## Activity
Repeat the data exactly, please; no pictures belong in the copy.

## Data below
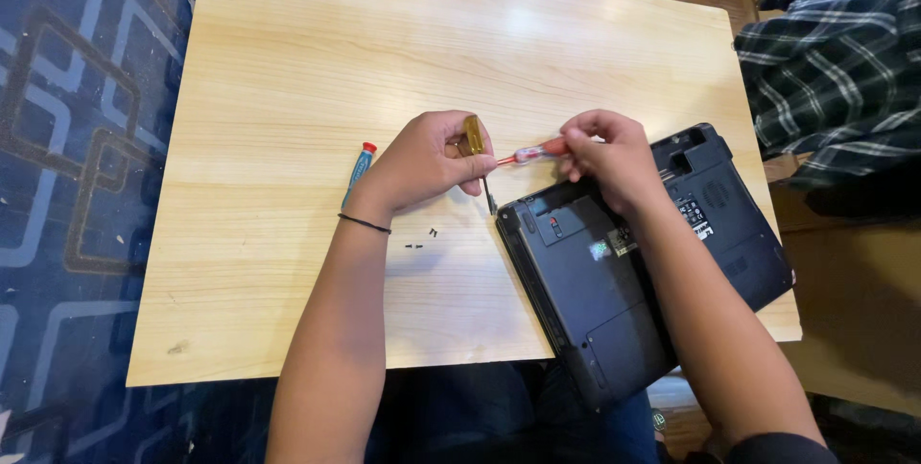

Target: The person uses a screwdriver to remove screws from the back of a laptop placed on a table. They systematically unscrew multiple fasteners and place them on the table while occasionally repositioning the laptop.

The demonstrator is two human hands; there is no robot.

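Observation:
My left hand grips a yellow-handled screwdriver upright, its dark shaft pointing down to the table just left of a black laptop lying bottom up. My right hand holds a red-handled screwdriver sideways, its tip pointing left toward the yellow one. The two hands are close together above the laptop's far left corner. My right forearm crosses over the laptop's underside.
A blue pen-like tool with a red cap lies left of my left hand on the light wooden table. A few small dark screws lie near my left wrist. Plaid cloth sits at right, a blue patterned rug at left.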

## Response area
Target: The person uses a screwdriver to remove screws from the back of a laptop placed on a table. They systematically unscrew multiple fasteners and place them on the table while occasionally repositioning the laptop.

The demonstrator is two human hands; there is no robot.

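Observation:
My left hand grips a yellow-handled screwdriver upright, its dark shaft pointing down to the table just left of a black laptop lying bottom up. My right hand holds a red-handled screwdriver sideways, its tip pointing left toward the yellow one. The two hands are close together above the laptop's far left corner. My right forearm crosses over the laptop's underside.
A blue pen-like tool with a red cap lies left of my left hand on the light wooden table. A few small dark screws lie near my left wrist. Plaid cloth sits at right, a blue patterned rug at left.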

This completes the output for the exercise.